O levantamento abrange 78 empresas autorizadas pelo governo a operar no país, totalizando 182 marcas.
“O nosso objetivo é, a partir de agora, fazer divulgações periódicas da atuação da SPA e da evolução do mercado de apostas de quota fixa no Brasil, cumprindo o compromisso deste governo com a transparência e, sobretudo, prestando contas à sociedade acerca das responsabilidades do Estado e dos atores privados”, afirmou Regis Dudena, secretário de Prêmios e Apostas.
Segundo o ministério, 17,7 milhões de brasileiros realizaram apostas em sites e aplicativos nos primeiros seis meses do ano. A média de gasto por apostador ativo foi de cerca de R$ 983 por semestre, o equivalente a R$ 164 por mês.
O perfil dos apostadores mostra predominância masculina, com 71% de homens e 28,9% de mulheres. Por faixa etária, os que mais apostam têm entre 31 e 40 anos (27,8%), seguidos pelos jovens de 18 a 25 anos (22,4%) e 25 a 30 anos (22,2%). Entre 41 e 50 anos estão 16,9% dos apostadores, entre 51 e 60 anos, 7,8%, e entre 61 e 70 anos, 2,1%.
O relatório da SPA se baseia em dados do Sistema Geral de Gestão de Apostas (Sigap), que monitora diariamente as operações das empresas autorizadas. Desde outubro de 2024, a Anatel bloqueou 15.463 páginas ilegais a pedido da SPA.
Entre janeiro e junho de 2025, a secretaria realizou 66 processos de fiscalização, envolvendo 93 empresas, e aplicou sanções em 35 casos. Além disso, 24 instituições financeiras e de pagamento comunicaram à SPA o encerramento de 255 contas de pessoas físicas e jurídicas ligadas a atividades irregulares.

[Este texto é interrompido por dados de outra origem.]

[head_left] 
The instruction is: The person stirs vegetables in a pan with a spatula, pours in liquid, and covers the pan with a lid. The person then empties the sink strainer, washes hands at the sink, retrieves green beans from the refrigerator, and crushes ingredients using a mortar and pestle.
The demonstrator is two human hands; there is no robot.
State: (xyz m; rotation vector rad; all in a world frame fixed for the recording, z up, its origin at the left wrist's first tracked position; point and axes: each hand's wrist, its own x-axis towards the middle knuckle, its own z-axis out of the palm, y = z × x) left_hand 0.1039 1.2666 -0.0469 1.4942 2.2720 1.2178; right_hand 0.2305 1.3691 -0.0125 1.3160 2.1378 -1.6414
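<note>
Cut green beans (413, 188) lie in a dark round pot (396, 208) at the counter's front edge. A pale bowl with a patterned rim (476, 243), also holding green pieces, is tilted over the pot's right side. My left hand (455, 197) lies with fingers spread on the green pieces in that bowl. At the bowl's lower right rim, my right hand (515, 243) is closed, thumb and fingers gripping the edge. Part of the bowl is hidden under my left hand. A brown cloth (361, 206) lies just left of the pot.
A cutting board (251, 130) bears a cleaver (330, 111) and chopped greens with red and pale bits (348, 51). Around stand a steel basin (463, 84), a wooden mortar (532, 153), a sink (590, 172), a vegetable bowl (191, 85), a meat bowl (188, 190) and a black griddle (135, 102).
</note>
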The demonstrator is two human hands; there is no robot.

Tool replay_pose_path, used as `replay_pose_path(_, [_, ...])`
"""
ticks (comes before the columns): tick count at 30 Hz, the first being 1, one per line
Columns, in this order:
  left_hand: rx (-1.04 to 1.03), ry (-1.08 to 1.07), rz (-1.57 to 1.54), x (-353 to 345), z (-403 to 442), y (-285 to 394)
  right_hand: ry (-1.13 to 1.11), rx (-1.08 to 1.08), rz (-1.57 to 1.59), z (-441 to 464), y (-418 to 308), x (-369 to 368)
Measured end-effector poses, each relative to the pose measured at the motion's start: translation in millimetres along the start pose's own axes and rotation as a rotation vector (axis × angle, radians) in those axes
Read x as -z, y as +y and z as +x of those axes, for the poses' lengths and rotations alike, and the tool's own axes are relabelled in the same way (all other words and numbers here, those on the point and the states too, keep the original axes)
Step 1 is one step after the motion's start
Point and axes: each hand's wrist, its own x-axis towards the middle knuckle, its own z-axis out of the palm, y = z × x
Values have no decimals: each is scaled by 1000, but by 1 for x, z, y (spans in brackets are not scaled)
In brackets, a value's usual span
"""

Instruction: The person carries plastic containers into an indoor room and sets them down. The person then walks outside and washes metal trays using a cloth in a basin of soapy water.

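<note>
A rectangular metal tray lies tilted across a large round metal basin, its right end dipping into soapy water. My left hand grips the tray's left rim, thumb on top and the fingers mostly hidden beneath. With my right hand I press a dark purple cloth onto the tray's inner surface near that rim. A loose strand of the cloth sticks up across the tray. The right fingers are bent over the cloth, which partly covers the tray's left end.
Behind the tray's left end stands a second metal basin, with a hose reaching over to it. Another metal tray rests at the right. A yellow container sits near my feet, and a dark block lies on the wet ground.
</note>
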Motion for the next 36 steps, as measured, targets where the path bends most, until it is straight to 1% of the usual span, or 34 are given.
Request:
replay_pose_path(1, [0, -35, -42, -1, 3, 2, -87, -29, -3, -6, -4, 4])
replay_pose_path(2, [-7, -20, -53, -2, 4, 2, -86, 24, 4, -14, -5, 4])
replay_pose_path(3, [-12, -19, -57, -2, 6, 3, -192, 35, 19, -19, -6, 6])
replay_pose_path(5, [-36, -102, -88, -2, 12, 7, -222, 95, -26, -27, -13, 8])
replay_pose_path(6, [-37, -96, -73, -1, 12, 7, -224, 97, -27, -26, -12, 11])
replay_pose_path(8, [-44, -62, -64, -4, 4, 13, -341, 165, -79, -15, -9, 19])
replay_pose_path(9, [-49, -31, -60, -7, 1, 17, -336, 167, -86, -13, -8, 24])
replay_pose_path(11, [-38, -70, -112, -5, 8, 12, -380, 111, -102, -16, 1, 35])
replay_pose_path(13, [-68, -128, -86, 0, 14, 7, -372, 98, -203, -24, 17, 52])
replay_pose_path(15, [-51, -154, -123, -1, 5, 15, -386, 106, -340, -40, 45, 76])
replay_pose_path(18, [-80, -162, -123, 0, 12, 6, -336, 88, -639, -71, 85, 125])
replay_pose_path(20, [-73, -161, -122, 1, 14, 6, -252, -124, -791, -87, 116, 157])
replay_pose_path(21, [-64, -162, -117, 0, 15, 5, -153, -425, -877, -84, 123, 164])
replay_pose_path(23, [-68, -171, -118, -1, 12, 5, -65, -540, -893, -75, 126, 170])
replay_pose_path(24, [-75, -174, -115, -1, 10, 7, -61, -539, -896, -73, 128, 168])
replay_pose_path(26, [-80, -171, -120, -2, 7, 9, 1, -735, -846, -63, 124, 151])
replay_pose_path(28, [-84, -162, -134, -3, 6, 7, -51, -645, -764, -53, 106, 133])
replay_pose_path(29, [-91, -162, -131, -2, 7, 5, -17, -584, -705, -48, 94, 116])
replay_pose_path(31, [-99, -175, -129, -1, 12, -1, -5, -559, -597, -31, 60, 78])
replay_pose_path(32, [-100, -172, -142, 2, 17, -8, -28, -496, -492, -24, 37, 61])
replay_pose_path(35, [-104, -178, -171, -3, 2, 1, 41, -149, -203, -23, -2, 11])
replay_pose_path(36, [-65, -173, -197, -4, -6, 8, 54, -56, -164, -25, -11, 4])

No combate à publicidade ilegal nas redes sociais, a SPA concluiu 120 processos, resultando na remoção de 112 páginas de influenciadores e 146 publicações. A secretaria também firmou acordo com o Conselho Digital do Brasil, associação que reúne empresas como Google, Meta, TikTok, Kwai e Amazon, para aumentar a eficiência na retirada de anúncios de empresas ilegais.